The Oxford Comma
Now that the initial facts have had the time to sink in, I take it as a responsibility to ask: where do I stand now, once I’ve put a comma after ‘Oxford’ (yup, pun in the title is shamelessly intended)? An offer to study at Oxford is, without doubt, a testament to my work in these past two years: the long hours spent revising for my final exams, jumping through the many hoops that are part of the Oxbridge application process, the decision to pick myself up every time I felt like I was never going to succeed – looking back, I can finally appreciate the value of these small, day-to-day efforts. Of course, that self-congratulation is the easy part. What I find much more important, though, is the work of considering what worked in these last two years and taking it onwards into the unknown on the horizon – my life at university and all the challenges that will come with it. And since I have the privilege of writing this article in the middle of an educational no man’s land – the transition between school and university – I think it’s worth sharing some thoughts as I stop for a minute at these crossroads and look closely at how far I’ve come, where I have to go, and how I’ll get there.

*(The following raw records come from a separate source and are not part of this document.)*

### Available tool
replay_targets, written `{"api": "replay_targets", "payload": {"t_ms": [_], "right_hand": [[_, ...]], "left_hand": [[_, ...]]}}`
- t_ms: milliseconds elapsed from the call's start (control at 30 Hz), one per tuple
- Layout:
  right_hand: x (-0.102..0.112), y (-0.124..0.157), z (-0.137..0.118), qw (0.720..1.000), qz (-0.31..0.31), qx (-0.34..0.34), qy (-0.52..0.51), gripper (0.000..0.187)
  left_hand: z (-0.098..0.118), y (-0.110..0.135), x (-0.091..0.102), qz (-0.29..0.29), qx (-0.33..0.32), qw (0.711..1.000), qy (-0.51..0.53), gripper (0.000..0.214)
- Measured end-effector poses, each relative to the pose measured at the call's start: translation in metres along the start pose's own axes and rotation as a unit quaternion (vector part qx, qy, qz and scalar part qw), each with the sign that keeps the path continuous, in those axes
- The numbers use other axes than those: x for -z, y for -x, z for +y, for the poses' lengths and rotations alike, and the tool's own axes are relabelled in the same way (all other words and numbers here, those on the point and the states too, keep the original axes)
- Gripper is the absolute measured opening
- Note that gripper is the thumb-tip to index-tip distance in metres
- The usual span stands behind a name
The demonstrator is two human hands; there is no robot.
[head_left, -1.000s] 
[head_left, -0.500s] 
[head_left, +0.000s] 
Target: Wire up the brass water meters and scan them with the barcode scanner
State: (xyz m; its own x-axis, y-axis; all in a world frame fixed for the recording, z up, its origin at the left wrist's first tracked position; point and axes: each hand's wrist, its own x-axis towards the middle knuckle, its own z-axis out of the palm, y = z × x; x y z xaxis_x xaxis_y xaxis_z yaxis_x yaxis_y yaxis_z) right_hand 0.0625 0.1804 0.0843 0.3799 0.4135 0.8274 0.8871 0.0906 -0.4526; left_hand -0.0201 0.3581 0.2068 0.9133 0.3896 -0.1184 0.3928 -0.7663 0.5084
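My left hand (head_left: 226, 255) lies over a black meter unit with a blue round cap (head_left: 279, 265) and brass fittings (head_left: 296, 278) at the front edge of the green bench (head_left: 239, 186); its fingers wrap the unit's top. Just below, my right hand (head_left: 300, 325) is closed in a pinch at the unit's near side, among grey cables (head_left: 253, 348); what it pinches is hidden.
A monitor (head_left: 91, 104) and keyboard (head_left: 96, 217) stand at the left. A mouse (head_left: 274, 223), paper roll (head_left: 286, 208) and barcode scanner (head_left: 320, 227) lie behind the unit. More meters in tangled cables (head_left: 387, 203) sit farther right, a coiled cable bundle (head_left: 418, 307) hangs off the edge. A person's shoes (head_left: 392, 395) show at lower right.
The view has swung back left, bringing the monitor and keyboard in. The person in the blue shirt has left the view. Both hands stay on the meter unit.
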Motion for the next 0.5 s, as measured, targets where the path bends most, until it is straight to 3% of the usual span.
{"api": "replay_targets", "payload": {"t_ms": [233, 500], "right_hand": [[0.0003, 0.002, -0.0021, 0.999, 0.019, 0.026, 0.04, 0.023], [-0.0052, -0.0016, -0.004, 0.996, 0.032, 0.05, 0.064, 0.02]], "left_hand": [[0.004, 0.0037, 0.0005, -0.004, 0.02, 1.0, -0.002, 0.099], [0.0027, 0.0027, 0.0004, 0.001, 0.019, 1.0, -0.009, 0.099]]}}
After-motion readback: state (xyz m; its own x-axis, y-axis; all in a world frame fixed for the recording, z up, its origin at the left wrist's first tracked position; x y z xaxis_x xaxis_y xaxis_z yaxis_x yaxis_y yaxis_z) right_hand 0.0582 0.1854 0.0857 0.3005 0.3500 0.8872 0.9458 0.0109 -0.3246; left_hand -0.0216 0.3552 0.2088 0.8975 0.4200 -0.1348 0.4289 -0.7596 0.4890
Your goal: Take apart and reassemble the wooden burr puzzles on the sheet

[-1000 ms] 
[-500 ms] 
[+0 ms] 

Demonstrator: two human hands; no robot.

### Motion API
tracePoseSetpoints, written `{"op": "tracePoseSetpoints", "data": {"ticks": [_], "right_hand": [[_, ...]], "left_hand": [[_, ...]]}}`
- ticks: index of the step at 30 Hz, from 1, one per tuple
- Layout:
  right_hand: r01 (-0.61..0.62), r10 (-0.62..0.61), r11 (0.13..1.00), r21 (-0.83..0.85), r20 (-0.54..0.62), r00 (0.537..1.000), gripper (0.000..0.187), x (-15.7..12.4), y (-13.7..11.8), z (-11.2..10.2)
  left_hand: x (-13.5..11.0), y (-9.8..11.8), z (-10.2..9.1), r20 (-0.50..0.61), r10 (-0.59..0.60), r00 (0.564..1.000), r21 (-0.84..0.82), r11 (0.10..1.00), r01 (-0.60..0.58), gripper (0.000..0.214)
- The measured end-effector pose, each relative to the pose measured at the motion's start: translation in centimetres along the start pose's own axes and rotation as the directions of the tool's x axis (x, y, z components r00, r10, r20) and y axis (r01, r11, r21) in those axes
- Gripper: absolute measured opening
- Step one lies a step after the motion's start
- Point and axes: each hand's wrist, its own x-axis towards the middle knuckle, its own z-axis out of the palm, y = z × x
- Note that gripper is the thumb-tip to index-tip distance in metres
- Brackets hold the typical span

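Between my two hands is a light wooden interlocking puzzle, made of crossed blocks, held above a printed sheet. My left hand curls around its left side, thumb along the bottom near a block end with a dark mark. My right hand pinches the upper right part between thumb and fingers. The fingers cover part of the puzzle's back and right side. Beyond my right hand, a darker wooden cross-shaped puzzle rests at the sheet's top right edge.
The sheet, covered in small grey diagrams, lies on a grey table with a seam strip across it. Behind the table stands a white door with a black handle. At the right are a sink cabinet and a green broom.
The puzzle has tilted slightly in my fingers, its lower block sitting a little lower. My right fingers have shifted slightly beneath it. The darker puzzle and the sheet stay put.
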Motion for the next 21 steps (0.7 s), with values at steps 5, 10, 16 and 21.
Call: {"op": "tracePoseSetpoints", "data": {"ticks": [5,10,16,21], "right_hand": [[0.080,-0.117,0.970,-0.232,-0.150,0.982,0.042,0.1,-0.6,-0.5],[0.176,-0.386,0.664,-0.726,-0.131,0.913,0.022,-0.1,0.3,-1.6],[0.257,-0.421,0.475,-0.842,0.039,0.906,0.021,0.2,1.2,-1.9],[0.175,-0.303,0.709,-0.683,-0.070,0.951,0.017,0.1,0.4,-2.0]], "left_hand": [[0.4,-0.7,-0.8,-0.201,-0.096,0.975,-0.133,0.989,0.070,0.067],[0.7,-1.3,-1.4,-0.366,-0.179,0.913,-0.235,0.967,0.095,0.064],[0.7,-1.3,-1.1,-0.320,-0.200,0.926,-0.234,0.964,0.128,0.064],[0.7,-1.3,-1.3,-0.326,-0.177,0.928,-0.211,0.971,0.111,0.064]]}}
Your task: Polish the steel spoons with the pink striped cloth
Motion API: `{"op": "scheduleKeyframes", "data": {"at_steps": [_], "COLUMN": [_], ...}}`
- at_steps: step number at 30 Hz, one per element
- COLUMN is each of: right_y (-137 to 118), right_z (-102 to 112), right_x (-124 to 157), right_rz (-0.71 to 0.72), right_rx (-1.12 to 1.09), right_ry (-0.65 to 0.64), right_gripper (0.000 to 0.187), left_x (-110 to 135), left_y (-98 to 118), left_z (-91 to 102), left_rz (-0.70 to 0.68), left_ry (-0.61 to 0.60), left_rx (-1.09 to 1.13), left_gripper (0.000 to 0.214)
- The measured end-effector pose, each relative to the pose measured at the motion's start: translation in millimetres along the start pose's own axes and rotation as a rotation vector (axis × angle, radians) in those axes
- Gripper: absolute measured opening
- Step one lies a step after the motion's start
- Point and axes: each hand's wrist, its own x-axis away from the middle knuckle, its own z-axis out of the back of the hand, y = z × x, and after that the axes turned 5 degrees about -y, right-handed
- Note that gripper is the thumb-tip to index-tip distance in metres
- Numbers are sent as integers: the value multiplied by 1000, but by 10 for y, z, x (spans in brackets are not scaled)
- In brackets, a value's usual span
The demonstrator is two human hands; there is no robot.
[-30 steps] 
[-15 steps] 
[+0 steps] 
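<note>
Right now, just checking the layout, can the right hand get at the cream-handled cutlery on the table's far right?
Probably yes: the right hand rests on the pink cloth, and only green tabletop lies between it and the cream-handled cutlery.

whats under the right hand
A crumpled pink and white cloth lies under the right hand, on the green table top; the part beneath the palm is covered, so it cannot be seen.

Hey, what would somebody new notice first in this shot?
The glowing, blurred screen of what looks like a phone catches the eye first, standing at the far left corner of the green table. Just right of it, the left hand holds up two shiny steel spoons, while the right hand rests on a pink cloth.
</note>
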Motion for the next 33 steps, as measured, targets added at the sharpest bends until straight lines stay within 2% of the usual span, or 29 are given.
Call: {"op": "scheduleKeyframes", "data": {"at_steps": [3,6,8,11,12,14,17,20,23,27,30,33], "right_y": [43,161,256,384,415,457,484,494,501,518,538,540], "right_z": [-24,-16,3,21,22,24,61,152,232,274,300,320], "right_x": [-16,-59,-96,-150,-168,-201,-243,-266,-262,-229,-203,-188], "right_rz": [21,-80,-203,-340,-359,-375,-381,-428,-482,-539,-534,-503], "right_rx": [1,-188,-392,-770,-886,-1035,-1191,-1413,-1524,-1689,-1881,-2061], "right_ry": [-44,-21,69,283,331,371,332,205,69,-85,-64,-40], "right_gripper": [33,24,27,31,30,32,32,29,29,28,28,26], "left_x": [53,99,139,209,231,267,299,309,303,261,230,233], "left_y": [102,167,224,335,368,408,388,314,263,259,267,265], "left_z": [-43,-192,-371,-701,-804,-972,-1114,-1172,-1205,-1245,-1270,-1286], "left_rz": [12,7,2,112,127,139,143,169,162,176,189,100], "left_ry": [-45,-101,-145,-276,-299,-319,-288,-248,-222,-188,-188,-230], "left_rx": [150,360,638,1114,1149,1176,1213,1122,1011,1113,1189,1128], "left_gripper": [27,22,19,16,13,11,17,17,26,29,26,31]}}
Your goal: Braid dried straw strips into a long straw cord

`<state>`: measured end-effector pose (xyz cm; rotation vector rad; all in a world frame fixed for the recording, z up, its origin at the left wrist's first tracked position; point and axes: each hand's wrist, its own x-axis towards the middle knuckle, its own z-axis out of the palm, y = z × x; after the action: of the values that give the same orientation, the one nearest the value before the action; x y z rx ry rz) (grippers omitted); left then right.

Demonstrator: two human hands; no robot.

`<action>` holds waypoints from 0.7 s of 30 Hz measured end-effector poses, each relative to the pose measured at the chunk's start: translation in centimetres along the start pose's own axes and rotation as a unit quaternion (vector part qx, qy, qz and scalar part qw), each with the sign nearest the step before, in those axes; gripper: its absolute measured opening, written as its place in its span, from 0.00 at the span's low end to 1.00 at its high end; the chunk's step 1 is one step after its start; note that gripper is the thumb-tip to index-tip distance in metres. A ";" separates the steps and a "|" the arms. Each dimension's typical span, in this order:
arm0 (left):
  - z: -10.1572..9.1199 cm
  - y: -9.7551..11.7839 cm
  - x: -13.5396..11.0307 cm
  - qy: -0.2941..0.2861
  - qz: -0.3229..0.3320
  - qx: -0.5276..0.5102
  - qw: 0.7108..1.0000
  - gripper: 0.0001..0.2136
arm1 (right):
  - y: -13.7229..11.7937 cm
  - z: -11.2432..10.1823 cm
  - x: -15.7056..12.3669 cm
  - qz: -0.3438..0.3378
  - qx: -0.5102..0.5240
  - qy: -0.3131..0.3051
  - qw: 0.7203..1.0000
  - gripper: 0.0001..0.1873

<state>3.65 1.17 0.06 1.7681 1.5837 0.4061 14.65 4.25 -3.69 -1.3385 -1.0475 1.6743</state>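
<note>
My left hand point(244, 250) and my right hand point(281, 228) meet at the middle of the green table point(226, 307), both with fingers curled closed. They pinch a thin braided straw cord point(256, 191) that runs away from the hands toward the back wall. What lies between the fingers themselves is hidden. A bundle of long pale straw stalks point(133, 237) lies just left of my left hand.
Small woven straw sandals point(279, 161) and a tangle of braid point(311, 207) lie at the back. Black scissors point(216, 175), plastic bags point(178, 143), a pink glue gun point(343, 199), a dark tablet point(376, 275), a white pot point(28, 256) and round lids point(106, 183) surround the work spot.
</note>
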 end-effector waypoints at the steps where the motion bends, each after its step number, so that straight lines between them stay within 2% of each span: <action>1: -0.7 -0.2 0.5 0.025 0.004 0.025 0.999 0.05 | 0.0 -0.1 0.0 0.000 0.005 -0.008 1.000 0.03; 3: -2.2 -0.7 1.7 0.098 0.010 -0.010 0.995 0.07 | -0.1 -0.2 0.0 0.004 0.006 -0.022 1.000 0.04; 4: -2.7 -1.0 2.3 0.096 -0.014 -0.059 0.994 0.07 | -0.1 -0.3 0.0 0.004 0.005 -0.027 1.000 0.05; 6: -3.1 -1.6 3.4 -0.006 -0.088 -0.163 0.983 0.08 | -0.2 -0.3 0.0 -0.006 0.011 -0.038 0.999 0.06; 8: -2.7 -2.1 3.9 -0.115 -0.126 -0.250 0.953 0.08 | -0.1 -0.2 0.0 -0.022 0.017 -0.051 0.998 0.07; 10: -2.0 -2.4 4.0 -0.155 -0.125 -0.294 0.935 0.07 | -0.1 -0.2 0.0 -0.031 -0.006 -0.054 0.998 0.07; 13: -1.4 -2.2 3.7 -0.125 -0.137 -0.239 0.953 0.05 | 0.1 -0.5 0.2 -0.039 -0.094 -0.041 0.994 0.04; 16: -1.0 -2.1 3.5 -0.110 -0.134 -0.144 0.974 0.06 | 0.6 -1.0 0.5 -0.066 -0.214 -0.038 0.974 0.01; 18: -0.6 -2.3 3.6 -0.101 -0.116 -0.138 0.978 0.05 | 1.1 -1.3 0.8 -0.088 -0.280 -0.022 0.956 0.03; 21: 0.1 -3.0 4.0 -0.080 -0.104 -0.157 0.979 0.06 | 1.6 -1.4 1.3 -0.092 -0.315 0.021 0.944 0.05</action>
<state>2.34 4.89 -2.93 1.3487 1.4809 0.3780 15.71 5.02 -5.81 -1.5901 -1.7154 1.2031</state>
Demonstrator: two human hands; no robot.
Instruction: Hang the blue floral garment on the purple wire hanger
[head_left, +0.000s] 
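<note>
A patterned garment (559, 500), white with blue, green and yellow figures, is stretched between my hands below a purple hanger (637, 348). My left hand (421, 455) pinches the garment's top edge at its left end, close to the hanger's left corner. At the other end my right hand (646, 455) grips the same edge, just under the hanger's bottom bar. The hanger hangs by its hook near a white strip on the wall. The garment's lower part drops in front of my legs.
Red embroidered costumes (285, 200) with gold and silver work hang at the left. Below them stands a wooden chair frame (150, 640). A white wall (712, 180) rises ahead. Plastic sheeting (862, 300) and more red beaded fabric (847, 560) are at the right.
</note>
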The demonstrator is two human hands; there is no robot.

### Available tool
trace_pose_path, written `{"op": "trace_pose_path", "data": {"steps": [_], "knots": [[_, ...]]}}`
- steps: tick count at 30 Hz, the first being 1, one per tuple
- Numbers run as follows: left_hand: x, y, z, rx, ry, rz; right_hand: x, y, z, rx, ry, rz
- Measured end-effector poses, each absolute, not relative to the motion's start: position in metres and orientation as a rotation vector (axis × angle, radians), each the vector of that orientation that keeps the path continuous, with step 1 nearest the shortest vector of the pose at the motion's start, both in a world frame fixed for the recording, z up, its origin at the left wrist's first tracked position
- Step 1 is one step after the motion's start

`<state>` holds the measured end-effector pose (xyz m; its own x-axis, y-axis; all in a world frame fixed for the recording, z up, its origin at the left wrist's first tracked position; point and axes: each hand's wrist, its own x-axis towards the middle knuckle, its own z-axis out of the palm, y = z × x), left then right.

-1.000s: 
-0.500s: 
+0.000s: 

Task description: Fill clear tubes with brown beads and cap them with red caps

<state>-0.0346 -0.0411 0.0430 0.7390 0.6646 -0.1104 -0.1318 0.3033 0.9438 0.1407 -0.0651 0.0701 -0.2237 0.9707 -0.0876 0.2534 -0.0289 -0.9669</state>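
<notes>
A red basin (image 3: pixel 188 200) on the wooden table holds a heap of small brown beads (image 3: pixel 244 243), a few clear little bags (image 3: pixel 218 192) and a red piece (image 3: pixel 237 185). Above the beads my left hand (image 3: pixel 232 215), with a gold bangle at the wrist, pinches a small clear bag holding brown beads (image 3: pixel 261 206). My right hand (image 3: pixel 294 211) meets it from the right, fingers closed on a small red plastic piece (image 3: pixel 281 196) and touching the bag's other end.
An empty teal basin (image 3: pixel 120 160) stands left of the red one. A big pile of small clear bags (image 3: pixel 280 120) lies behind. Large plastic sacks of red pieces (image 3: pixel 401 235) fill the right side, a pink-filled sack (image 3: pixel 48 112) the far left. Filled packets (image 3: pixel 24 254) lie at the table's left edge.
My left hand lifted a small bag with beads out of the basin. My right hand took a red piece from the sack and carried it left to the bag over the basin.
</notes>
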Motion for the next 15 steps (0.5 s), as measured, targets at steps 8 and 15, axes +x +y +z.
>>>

One of the chips that built up to this was certainly my choice of academic pathways. When I was making my A-level subject choices, there was no denying the status of Literature and History as conjoined twins, even if I was begrudging about the heavy workload and memorization that the latter demands. Continuing with subject in spite of this, though, was a vital decision: in every work of Literature, it is apparent that there can be no study of the subject without an understanding of the forces that have made the world as we know it. Reading texts in light of my own history was an automatic process – so implicit that I was hardly aware of it at the beginning of my Sixth Form studies – but exploring historical influences in more depth helped me see how their interwovenness was beyond anything I could have noticed with my own worldview alone.
So rarely in our school careers are we given the chance to springboard from the curriculum into our own interests. In the Extended project, I started off thinking I was going to write a simple, cathartic story about my experiences of being a global nomad – I finished with an in-depth knowledge of postcolonial literature and history, which spoke volumes on my university application.
These two choices were nothing out of the ordinary for A-level students, but by far the most crucial personal commitment I had to make was to keep going. Eighteen is, for many people, one of the most tumultuous years of their adolescent lives. And so it was for me – I found myself knocked far off course than I had ever been because of going through some of my biggest emotional lows and feeling constantly anxious, to the the point I was barely clambering onto the train of schoolwork. One of my most vivid memories is being on the verge of collapse before my Oxford interview, because I didn’t see how I could possibly control my nerves and demonstrate my ability in English, even after all my preparation. My mother (the long-suffering and dutiful companion through my everything) sat by my side all through the exam season, helping me through sets of flashcards punctuated by 15 minutes of breathing exercises to ward off panic attacks. There were times when I felt angry that I couldn’t be as good as another person, or because I couldn’t complete work in time because of my perfectionist tendencies.
To the credit of my dedicated parents, I wasn’t given the privilege of giving up, even though I wanted to, up until the day of the exam. If there is one promise I would ask from myself in the future, and those like me, it is to never assume that you will fail and to keep putting one foot in front of the other – that simple process is where it all begins, no matter how high a mountain you want to climb.